DCMI conceptualization of creator in the context of AI-generated content introduces new complexities, as AI systems challenge traditional notions of authorship, responsibility, and intellectual agency. Large language models, in particular, can generate content autonomously, yet they lack the agency, intent, and legal or moral responsibility that are traditionally associated with a creator or author. Consequently, assigning a 'creator' under this definition complicates questions of accountability, ownership, and provenance within metadata standards. This paper calls for a critical reexamination of how the concept of 'creator' is defined and applied in metadata schemas in the age of generative AI.
  • Lala Hajibayova

    Kent State University

    Lala Hajibayova is an associate professor in the Kent State University School of Information. She received her Ph.D. in Information Science from Indiana University Bloomington. Hajibayova’s research examines interplay between individuals’ contextualized experiences, patterns and behaviors of engaging with systems and the potential of individuals’ collective actions to enrich systems of representation, organization and discovery.

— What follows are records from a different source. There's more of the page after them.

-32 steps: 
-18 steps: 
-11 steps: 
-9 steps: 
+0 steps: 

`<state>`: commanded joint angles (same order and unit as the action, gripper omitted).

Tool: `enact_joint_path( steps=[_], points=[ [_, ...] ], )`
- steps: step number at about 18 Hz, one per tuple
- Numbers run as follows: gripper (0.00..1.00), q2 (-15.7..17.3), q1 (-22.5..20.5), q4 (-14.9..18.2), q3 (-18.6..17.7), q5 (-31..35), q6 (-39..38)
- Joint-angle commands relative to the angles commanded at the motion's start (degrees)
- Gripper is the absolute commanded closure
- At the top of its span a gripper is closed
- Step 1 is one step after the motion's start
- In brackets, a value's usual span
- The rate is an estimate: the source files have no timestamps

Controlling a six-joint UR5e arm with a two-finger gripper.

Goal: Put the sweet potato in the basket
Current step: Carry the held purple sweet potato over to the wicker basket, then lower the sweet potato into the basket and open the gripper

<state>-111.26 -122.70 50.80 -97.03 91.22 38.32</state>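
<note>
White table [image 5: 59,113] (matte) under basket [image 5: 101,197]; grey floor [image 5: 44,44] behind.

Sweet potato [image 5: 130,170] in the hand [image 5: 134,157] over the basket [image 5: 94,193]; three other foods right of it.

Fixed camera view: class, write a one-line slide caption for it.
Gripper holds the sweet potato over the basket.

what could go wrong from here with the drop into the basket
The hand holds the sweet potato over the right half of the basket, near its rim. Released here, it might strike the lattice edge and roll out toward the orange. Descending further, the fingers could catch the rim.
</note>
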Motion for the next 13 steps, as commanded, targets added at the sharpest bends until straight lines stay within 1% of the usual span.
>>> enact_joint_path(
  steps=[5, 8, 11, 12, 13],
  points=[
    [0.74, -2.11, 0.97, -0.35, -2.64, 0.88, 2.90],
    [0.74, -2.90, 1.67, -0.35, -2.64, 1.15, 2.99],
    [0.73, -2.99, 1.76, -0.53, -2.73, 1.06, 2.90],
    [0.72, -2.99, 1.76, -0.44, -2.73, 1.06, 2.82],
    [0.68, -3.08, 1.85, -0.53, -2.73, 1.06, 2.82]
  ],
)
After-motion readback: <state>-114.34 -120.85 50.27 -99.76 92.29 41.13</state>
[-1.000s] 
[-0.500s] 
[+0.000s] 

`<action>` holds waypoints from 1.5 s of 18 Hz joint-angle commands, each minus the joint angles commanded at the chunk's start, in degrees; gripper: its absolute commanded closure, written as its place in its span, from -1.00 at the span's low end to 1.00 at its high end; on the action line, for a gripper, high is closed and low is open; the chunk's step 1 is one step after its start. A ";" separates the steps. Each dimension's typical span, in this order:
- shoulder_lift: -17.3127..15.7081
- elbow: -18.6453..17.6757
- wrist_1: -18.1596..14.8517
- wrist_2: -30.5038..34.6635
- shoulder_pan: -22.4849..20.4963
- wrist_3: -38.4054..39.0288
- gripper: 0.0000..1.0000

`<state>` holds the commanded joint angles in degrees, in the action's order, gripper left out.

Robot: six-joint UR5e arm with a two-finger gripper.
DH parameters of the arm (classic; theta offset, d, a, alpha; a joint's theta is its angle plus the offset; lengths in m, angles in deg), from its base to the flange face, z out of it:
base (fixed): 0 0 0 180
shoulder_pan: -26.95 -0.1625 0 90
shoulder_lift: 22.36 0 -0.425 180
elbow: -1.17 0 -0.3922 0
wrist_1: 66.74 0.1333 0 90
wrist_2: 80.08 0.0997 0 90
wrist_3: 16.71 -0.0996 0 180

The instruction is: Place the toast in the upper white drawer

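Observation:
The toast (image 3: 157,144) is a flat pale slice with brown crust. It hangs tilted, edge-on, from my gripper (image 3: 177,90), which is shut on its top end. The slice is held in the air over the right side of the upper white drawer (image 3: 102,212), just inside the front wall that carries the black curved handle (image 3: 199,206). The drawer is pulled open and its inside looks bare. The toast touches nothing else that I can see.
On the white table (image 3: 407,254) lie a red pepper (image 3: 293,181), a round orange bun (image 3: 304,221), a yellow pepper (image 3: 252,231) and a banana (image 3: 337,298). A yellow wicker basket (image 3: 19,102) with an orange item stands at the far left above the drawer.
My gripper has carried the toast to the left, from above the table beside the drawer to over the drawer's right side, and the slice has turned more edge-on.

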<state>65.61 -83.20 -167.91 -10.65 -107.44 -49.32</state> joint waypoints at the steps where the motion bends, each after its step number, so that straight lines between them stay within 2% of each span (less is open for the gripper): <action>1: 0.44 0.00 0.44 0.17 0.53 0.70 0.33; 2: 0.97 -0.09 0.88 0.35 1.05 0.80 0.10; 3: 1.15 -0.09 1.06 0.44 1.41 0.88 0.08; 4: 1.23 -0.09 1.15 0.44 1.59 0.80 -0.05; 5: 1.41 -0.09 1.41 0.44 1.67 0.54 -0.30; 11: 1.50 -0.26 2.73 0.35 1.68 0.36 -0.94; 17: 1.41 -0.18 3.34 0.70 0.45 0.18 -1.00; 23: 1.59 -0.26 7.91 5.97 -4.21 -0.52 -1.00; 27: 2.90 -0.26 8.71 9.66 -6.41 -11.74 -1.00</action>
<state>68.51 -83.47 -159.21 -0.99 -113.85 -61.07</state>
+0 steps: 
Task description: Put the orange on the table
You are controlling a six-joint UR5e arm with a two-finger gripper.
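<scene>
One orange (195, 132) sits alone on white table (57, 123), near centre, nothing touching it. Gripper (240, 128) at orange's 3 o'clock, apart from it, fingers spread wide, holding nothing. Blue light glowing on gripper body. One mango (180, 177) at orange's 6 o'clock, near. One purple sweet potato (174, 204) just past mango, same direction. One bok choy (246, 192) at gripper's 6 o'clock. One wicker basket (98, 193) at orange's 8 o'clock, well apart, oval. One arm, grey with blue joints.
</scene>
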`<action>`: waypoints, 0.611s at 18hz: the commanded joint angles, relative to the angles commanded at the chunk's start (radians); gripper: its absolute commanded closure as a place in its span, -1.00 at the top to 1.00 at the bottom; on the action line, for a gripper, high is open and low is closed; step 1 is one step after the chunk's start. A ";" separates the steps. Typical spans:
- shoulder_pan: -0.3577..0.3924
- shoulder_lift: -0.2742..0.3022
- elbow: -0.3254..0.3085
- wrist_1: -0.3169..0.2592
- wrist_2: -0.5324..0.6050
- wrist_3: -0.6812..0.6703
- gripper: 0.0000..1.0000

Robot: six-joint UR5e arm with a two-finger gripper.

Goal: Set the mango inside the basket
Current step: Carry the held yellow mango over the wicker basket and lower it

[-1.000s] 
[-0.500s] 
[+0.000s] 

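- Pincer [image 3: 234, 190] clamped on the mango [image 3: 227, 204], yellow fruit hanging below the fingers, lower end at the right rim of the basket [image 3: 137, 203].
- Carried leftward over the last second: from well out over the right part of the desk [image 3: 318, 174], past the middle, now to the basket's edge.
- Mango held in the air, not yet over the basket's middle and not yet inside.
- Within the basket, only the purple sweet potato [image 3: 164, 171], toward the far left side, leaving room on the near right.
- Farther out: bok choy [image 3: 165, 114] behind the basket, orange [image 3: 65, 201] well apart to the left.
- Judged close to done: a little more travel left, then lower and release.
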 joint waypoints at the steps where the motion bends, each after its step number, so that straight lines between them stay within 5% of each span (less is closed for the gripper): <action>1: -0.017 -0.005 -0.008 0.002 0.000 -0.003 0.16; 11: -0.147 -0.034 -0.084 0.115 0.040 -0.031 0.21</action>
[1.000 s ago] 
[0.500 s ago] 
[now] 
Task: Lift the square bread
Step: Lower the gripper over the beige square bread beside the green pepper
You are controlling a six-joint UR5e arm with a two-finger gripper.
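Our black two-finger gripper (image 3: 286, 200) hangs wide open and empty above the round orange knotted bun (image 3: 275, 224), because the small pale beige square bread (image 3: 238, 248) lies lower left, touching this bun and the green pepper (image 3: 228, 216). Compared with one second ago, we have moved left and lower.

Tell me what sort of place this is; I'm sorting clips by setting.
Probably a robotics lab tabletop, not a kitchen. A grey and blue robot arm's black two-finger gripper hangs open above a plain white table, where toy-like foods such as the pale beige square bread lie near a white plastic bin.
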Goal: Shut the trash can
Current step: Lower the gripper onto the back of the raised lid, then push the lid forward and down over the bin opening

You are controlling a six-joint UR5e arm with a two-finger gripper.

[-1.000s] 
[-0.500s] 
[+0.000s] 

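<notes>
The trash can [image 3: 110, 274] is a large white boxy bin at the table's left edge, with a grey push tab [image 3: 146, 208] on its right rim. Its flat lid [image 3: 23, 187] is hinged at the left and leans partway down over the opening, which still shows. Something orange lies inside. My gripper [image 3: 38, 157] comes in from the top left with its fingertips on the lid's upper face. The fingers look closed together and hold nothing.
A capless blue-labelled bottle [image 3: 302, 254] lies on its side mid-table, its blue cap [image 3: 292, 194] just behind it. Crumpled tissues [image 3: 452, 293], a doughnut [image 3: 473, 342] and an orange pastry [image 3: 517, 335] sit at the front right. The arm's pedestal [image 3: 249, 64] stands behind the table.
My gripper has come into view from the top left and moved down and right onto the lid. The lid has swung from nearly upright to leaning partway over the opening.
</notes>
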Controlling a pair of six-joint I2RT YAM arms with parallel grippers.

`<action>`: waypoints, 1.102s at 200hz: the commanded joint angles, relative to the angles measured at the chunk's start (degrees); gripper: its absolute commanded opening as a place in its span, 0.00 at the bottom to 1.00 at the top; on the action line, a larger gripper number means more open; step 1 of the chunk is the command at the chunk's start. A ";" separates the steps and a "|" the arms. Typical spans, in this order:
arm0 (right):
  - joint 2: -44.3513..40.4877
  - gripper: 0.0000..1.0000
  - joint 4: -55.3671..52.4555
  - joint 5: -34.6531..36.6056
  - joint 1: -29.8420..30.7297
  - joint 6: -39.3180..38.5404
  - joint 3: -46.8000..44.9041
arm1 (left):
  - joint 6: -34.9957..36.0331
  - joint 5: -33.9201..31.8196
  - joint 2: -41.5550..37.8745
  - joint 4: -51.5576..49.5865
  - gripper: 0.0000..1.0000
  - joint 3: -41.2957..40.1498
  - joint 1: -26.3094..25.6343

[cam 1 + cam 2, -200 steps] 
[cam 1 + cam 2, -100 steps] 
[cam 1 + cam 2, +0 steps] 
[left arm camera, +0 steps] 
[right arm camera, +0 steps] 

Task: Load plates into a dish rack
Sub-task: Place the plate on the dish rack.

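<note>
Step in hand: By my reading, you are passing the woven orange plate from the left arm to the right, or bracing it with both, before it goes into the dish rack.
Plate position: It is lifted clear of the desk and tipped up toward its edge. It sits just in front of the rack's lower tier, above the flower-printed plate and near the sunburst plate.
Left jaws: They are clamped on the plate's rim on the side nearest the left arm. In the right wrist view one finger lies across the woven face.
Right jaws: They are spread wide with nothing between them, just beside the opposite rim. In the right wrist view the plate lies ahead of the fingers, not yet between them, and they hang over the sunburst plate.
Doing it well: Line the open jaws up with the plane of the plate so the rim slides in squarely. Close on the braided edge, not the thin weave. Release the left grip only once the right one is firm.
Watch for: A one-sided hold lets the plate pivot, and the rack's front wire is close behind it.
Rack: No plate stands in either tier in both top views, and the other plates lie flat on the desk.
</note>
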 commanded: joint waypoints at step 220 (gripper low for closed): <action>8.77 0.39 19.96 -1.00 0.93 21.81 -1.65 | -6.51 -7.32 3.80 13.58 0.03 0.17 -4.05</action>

Enhancing Discovery with AI: Volume Extraction and Summary Statements for Holdings Metadata

Authors: Myung-Ja K. Han, Owen Monroe

Serials volume information is essential for helping users and collection managers understand what volumes are available and to inform future collection strategies. However, due to historical practices of binding and recording summary statements varying by institution, inconsistent holdings metadata poses significant challenges in aggregated discovery environments. This research explores the use of Large Language Models (LLMs) to enhance holdings metadata through two approaches. The first approach employs a Python script that prompts Gemini AI to extract volume (year) information from title pages in digitized serial PDF files submitted by various institutions. The extracted data is used to generate accurate coverage ranges and identify missing volumes for entire digitized serial contents. The second approach trains a BERT model using labeled data from text files to detect title pages of annual reports and identify publication years present or missing from the digitized serial contents. Both approaches—using Gemini and BERT—have shown measurable success in extracting publication date information and generating summary notes that enhance holdings metadata that would support improved resource navigation and informs strategic collection decisions for digitized serials.
  • Myung-Ja (MJ) K. Han

    University of Illinois Urbana-Champaign

    Myung-Ja (MJ) K. Han is a Professor and Metadata Librarian at the University of Illinois Urbana-Champaign. Her research interests include metadata interoperability, information management, and the application of information technologies in libraries. She has served as Co-PI on research projects exploring the benefits for users of linked open data for digitized special collections and Emblematica Online. She is also the co-author of two textbooks on XML. MJ currently serves as Chair of the Program for Cooperative Cataloging (PCC).
  • Owen Monroe

    University of Illinois Urbana-Champaign

    Owen Monroe is a doctoral student at the University of Illinois Urbana-Champaign School of Information Sciences. He studies digital humanities and is interested in using digital methods to study historical literary and information systems. He is also interested in how digital libraries, coding techniques like text mining, and Large Language Models can facilitate research and present data-rich archival materials. He aims to research how digital humanities ideas and skills can be taught and how digital projects can be sustainable and accessible.